When Labour MPs voted against the Budget this week our opposition was based on rejection of specific policies, when it is the fundamentals of the economy and terms of political debate we must challenge.

When Labour MPs voted against the Budget this week our opposition was based on rejection of specific policies, when it is the fundamentals of the economy and terms of political debate we must challenge.

The Chancellor made dealing with the deficit his central case for this 2015 Budget, just as he did in 2010. He knows that fear of Labour profligacy helped his Party win the election and he thinks he can re-play that message again all the way through this Parliament too.

We accept the need to deal with the deficit but Labour has to break beyond the Tories' terms of debate. And to do so Labour's leadership candidates should take a leaf out of Tony Blair's book and adopt the mind-set of Labour 1997.

Two essential fiscal facts point the way and give lie to George Osborne's claim that there is no alternative.

The deficit this year stands at 3.7% of our national income, only slightly higher than the 3.3% Labour inherited in 1997.

While debt repayments are a lot lower, and more affordable, than they were at in 1997 - 2.5% rather than 3.3% of GDP - because of low borrowing costs.

So our view now on the constraints that the public finances place on government should be broadly the same as Blair's and Brown's view then.

Tight controls on departmental spending.

No additional borrowing for day-to-day spending.

Debt falling as a share of GDP.

And a tough value-for-money squeeze on existing budgets, because we know the public think that the biggest problem in government is wasteful spending rather than over-spending.

Applying this approach during that first Labour parliament after 1997 meant we ran a budget surplus, cut government debt, secured average growth at over 3% a year and boosted public service investment.
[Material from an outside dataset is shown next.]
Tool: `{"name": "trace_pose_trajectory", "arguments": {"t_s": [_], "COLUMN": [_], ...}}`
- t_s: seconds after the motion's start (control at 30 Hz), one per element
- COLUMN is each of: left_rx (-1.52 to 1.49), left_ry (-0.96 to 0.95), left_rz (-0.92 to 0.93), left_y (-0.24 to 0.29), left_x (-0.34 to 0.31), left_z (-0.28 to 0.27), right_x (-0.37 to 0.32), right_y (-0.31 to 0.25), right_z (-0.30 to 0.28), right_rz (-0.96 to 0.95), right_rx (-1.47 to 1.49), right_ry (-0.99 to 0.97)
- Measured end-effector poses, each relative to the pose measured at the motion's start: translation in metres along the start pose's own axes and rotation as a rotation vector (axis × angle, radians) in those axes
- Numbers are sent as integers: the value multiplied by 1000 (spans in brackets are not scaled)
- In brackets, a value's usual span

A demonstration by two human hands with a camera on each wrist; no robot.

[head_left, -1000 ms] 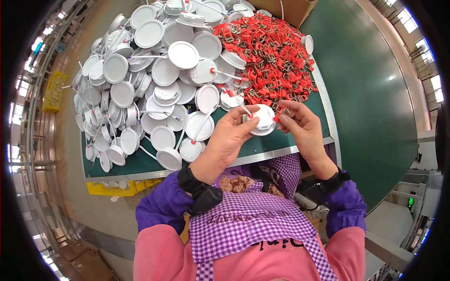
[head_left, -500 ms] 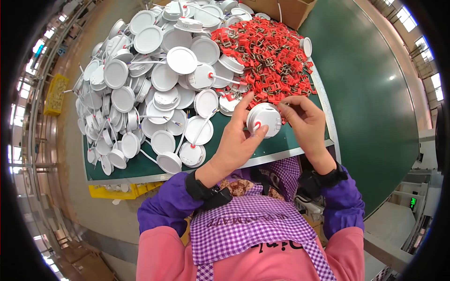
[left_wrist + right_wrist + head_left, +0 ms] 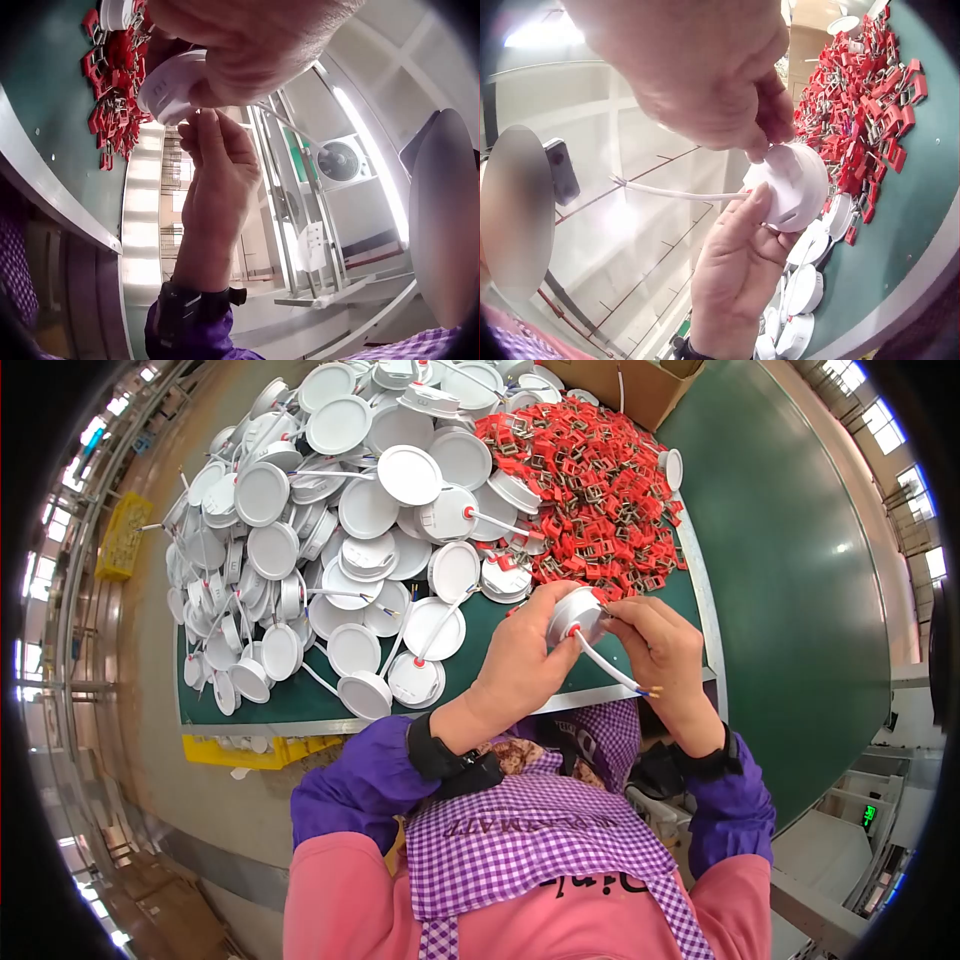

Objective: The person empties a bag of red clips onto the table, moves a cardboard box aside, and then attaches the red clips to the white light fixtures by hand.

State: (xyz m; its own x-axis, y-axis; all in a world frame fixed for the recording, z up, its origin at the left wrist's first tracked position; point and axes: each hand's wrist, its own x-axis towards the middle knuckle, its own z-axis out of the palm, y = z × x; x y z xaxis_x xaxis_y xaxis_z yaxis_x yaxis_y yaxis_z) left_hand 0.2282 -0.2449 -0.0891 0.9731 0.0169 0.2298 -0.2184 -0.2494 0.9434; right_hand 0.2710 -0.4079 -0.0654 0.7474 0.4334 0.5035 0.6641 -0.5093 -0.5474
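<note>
A round white downlight (image 3: 566, 615) is gripped in my left hand (image 3: 525, 655), above the front edge of the green table. Its white cord (image 3: 605, 660) runs from a red grommet toward the front right and ends in bare coloured wires. My right hand (image 3: 655, 645) pinches a small red clip (image 3: 601, 596) at the downlight's rim; the fingers hide most of it. In the right wrist view, the left thumb lies on the back of the downlight (image 3: 799, 187), beside the cord, while the right fingertips touch its upper edge.
A large heap of white downlights (image 3: 345, 510) with cords covers the table's left side. Red clips with metal springs (image 3: 600, 500) are piled beyond my hands. A cardboard box (image 3: 640, 390) stands at the back, and a yellow crate (image 3: 255, 752) sits below the front left edge.
My left hand has turned the downlight, swinging its cord from pointing away to pointing toward the front right. My right hand has brought the red clip up against the rim.
</note>
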Motion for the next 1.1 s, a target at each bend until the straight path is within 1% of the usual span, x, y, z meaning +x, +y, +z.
{"name": "trace_pose_trajectory", "arguments": {"t_s": [0.17, 0.23, 0.3, 0.33, 0.37, 0.4, 0.43, 0.47, 0.5, 0.57, 0.6, 0.63, 0.7, 0.77, 0.8, 0.83, 0.87, 0.9, 0.93, 0.97, 1.03, 1.07, 1.1], "left_rx": [105, 127, 141, 139, 83, 27, 25, -8, -40, -63, -85, -105, -102, -200, -222, -225, -401, -574, -663, -662, -521, -322, -322], "left_ry": [-40, -43, -84, -84, -141, -200, -203, -240, -280, -314, -339, -366, -401, -443, -451, -454, -373, -288, -235, -236, -199, -169, -168], "left_rz": [23, 23, 104, 103, 56, 11, 17, 12, 1, -32, -62, -92, -117, -253, -320, -317, -410, -502, -629, -632, -656, -577, -578], "left_y": [-2, -3, -2, 1, 4, 6, 5, 4, 4, 3, 4, 5, 6, -2, -7, -13, -19, -20, -15, -17, -25, -24, -22], "left_x": [2, 3, 6, 5, 5, 7, 7, 5, 1, -5, -8, -10, -15, -20, -22, -23, -26, -27, -25, -26, -30, -30, -29], "left_z": [3, 2, -3, -6, -9, -12, -14, -17, -19, -22, -23, -25, -28, -29, -29, -25, -22, -21, -24, -26, -31, -33, -35], "right_x": [-4, -6, -7, -9, -10, -10, -11, -12, -14, -18, -20, -21, -21, -29, -35, -41, -46, -47, -49, -50, -45, -40, -34], "right_y": [1, -2, 4, 6, 7, 7, 6, 1, -1, -3, 0, 0, -3, 0, 0, 1, 3, 2, 1, 1, 10, 25, 35], "right_z": [4, 5, 4, 4, 5, 5, 5, 2, -1, -4, -4, -4, -1, 8, 15, 20, 26, 26, 26, 26, 19, 16, 16], "right_rz": [4, 58, 38, 20, 20, 183, 345, 446, 454, 629, 614, 622, 755, 816, 852, 888, 911, 913, 905, 897, 861, 526, 183], "right_rx": [-19, -29, 1, 31, 29, 224, 419, 574, 571, 737, 749, 746, 863, 918, 943, 967, 1024, 1026, 1077, 1127, 1069, 570, 77], "right_ry": [19, 48, 29, 10, 10, 7, 5, -3, 1, -212, -245, -233, -319, -350, -318, -289, -240, -239, -253, -268, -311, -278, -228]}}
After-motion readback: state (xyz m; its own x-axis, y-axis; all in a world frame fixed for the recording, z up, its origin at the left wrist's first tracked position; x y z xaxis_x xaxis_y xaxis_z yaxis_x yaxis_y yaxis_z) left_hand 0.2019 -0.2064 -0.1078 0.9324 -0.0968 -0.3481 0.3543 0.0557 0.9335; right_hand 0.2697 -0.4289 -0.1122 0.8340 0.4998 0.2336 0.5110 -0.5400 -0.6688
Applying such fiscal rules now means scope for big differences between Tory proposals and potential Labour plans. Room for a real alternative.

It means there is no fiscal need for such punishing benefit cuts, so we can afford to protect vital tax credits and housing and disability benefits.

It means there is no fiscal need - or economic case - for further cuts to public capital investment, so can secure vital public investment in homes and infrastructure.

Above all, it means there is no political need for Labour be shackled to the Chancellor's anti-state deficit devotion and deny ourselves and the country a more balanced and optimistic message on the economy.

After the OBR revised down growth in the reports published alongside the Budget, and the IMF cut UK growth forecasts for this year and next, any alternative Labour plan must be fundamentally about good growth.

Without more growth we can't create enough good jobs and unwind the productivity malaise; without export and investment-led growth we can't make the recovery sustainable; and without more equal growth across the country we can't spread opportunity widely.

The Budget precluded this path, as a calculated political choice. It was a small-state Budget from an anti-state Chancellor. The numbers don't lie, and according to the OBR Britain will end this Parliament with the Tories spending a lower share of GDP on public services than at any time since 1965.

So beyond our opposition to specific policies, Labour must contest the fiscal and political framing of the Tory Budget plans, and all four of our leadership candidates can borrow from Tony Blair to do so.